Investments in Danish startups and scaleups have decreased in the first half of 2025, but life science and software still attract capital, and the use of debt instead of equity increases, according to EIFO’s new report.
Key takeaways from the report, which gives an overview of the Danish capital markets from 2024 and the first half of 2025, include:
- Early-stage funding & crowdfunding: Public grants supported over 500 Danish startups and SMEs in 2024, boosting innovation and product development. Crowdfunding dropped 45% but upcoming regulatory changes could revive it, while Business Angels focused on fewer, bigger deals.
- Venture capital: Denmark remains a top VC market in Europe relative to GDP, with EUR 3+ billion invested from 2022–2024, mainly in early-stage startups. VC slowed 44% in H1 2025 due to economic and geopolitical uncertainty, though biotech continues to dominate through large funding rounds.
- Buyouts & foreign investment: Buyouts grew slightly in 2024, largely through add-on deals that scale existing companies. Foreign investors now back 80% of buyout deals, highlighting potential exposure to global market swings.
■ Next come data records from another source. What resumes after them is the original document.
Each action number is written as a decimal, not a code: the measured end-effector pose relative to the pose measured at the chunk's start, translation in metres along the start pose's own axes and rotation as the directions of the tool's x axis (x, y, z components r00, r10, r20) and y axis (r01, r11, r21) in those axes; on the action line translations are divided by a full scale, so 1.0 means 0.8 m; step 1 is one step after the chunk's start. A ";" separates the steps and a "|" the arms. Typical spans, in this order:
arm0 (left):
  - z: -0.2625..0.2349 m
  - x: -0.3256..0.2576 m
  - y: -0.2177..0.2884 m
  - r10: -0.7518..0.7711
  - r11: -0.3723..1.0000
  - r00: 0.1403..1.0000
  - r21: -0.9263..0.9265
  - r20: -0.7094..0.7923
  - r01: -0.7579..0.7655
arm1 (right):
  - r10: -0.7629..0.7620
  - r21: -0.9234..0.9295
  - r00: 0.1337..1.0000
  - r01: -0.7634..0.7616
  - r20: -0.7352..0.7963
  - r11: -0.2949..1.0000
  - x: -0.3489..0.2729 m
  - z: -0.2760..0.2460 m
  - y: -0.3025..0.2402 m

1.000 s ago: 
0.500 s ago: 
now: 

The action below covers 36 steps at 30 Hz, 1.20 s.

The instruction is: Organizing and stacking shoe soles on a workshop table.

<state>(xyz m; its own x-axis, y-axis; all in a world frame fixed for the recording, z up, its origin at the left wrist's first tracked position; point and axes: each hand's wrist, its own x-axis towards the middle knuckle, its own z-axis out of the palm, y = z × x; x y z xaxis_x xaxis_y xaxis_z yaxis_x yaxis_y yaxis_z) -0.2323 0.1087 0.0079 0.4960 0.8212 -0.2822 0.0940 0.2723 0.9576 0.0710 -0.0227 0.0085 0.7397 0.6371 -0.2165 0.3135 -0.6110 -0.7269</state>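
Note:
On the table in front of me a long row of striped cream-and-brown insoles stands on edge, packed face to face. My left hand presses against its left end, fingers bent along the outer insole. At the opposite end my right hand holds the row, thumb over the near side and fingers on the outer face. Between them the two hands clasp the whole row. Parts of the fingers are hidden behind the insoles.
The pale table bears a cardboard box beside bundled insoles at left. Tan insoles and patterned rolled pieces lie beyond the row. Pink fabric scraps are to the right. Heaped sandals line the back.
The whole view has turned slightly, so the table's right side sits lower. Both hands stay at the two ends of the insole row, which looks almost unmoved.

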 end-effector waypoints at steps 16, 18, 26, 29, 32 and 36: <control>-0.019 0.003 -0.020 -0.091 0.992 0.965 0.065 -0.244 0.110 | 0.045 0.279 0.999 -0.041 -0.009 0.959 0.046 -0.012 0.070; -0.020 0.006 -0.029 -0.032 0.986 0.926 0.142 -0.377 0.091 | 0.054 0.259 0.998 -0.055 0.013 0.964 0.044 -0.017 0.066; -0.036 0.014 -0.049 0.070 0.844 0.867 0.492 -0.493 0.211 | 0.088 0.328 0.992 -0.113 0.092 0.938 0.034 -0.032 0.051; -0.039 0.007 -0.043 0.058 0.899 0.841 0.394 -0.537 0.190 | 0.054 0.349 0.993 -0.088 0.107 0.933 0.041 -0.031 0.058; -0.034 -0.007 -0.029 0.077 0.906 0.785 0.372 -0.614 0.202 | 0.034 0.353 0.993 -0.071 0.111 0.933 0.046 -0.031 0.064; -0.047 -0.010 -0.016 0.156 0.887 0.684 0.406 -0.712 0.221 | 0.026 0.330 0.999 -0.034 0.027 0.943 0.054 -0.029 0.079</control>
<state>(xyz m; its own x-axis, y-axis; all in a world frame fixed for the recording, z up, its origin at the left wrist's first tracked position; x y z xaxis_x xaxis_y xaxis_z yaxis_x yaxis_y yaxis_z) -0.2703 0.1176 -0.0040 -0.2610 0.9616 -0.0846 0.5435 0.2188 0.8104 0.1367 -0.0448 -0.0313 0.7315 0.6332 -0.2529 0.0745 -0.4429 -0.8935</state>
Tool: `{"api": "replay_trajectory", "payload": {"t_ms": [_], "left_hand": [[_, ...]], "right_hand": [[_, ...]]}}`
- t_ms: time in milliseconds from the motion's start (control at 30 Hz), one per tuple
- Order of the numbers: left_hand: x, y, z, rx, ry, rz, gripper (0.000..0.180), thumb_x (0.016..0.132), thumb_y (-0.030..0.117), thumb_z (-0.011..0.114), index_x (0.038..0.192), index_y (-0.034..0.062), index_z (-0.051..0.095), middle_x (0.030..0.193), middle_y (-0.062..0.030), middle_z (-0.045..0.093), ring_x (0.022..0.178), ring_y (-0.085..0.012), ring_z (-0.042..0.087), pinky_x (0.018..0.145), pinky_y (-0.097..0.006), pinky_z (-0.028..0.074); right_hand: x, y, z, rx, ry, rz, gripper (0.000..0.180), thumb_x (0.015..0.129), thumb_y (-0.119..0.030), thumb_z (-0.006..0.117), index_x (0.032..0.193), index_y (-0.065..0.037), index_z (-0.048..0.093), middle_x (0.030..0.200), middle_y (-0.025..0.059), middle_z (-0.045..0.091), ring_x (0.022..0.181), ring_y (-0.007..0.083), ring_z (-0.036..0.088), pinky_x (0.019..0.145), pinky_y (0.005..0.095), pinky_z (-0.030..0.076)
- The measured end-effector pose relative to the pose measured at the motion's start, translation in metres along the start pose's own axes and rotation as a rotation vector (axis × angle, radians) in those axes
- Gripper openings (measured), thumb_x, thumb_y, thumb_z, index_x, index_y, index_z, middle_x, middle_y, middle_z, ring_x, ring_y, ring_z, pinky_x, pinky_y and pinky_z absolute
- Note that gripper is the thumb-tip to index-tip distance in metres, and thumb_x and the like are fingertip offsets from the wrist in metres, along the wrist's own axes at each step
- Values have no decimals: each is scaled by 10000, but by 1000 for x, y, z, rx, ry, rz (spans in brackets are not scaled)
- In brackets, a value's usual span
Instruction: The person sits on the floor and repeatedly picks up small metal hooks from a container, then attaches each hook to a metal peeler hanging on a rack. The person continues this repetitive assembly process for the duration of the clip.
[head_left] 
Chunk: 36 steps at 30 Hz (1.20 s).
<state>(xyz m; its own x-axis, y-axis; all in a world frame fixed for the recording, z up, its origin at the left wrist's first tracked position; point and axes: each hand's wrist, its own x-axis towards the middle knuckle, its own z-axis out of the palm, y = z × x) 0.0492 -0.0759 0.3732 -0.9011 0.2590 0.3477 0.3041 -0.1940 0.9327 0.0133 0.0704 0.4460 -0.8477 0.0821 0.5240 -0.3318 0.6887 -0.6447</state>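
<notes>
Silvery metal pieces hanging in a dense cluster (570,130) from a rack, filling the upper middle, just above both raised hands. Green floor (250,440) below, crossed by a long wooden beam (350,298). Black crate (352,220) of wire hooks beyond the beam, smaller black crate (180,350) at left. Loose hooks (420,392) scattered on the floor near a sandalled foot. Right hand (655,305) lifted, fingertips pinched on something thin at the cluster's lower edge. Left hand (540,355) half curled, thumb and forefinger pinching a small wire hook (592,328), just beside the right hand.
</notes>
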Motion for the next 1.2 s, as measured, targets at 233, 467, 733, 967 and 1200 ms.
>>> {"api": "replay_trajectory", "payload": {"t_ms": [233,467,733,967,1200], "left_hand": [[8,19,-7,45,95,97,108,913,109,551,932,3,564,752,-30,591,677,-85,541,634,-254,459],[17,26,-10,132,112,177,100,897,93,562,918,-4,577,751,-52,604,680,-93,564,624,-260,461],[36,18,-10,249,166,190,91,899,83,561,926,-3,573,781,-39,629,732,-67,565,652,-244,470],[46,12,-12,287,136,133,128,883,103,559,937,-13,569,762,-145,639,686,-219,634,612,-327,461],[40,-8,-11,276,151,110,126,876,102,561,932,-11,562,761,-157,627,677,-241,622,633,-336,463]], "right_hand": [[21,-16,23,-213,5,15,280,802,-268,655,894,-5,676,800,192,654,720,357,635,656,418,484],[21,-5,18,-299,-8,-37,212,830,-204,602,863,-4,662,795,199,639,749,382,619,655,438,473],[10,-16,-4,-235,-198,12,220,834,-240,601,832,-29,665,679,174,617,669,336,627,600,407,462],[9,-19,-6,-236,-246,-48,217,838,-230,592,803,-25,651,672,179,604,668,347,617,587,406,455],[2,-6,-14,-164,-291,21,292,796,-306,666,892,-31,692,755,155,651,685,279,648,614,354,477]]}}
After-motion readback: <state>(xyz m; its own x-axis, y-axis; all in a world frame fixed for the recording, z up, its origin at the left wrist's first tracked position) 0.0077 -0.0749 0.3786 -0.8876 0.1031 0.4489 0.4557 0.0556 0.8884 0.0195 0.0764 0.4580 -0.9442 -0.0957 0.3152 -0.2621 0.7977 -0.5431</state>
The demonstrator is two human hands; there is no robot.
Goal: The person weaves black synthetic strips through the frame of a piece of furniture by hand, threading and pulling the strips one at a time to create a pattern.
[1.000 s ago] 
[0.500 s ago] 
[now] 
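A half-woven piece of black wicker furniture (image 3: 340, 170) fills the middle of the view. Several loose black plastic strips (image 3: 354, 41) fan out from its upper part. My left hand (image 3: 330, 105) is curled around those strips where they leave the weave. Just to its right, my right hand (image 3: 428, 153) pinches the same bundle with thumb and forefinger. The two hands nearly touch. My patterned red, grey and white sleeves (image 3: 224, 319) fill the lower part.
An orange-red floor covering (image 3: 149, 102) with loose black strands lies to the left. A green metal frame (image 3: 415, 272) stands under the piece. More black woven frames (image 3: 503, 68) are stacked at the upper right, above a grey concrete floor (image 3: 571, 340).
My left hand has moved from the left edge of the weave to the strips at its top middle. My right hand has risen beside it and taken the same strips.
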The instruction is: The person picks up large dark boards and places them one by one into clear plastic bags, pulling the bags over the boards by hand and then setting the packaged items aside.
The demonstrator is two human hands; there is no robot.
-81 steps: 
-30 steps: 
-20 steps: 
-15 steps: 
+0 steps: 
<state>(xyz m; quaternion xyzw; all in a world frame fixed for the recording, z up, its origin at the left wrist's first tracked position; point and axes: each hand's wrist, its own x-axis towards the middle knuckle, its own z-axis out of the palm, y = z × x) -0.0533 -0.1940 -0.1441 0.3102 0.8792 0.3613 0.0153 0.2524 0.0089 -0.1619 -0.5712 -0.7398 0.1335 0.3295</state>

- Debt Financing: Corporate lending rose 6.2% YoY for May 2025, helped by improved economic conditions and banks easing SME credit standards, making debt more accessible.
- IPOs: Activity remains low, with no new listings in 2024, held back by market volatility and geopolitical uncertainty.
These trends are also seen in byFounders’ Q2 2025 market update. The key takeaways from the update include:
- Investments: EUR 251m was invested across 48 fundraising rounds, being a decrease from Q2 2024 by 27% and 21%, respectively.
- Round sizes: Median round sizes were quite stable, with the pre-seed median being EUR 1.3m, seed median being EUR 2.7m, and series A median being EUR 10m.
- Geographical density: Sweden led the pack being at the top of both number of investment rounds and invested capital with 17 rounds and EUR 97m invested.
- Sector focus: Macroeconomic tendencies are also reflected in venture capital, as seen by Frontier & DeepTech leading in both invested capital with EUR 78m and number of rounds with 9 in total.